Thank you, Rosita Aeaxek, for signing up for The Daily Me. Our search engine has combed the Internet for up to the minute news items that fit the profile you have so painstakingly filled out for us. Then, we weighted the probability that you would be interested in these articles against forms which showed what people with tastes similar to yours have liked reading in the past. See, we always thought Ayn Rand's first name rhymed with "brain," "gain" or "attain." But, no. Apparently, it rhymes with "whine," "swine" or "supine." We will have to reconsider our devotion to Objectivism accordingly.

Enjoy,
The Daily Me Staff

You'll Laugh. You'll Cry. You'll Need Two Advil To Deal With The Headache Induced By The Explosions.

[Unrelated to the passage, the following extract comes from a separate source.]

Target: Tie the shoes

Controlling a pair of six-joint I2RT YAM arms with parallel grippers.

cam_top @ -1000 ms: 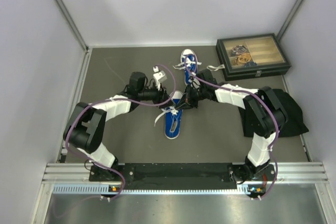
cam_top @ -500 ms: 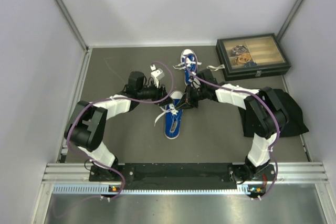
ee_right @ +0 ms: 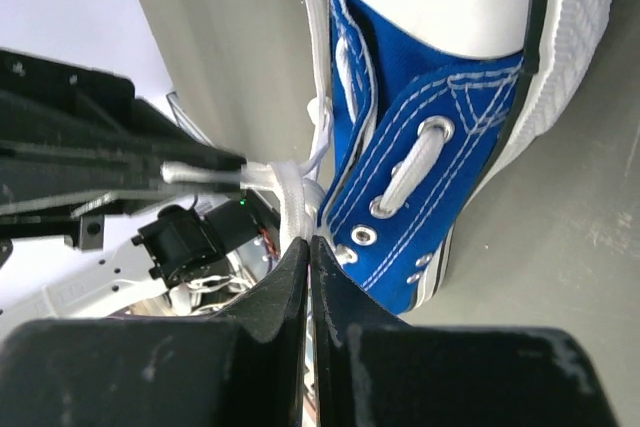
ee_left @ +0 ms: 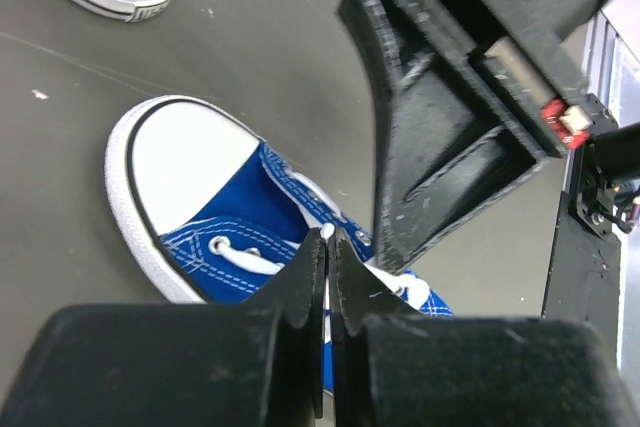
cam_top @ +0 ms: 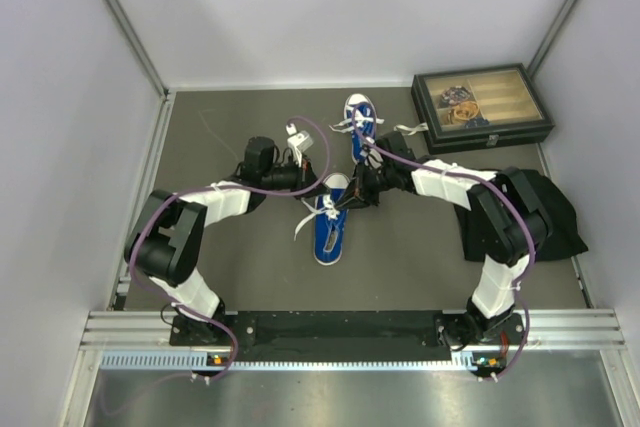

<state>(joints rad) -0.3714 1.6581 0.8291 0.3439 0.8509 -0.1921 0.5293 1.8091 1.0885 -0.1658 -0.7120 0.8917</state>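
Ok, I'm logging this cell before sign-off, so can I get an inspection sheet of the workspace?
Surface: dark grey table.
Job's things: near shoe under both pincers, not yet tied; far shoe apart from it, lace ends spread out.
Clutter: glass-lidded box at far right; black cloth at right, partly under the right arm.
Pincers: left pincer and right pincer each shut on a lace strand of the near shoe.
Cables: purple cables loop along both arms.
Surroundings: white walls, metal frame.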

Precious Transformers. I don't know which scares me more: seeing "Oprah Winfrey and Tyler Perry present" at the beginning of a movie or seeing "A Michael Bay film." You might think that combining the two into "Oprah Winfrey and Tyler Perry present a Michael Bay film" would be the worst possible thing to happen to celluloid.

Actually, it's pretty entertaining, although not, I'm sure, in any way that the film's creators could have intended.

SOURCE: Imaginary Movie Database

[http://www.imd.com/title/tt1074360/]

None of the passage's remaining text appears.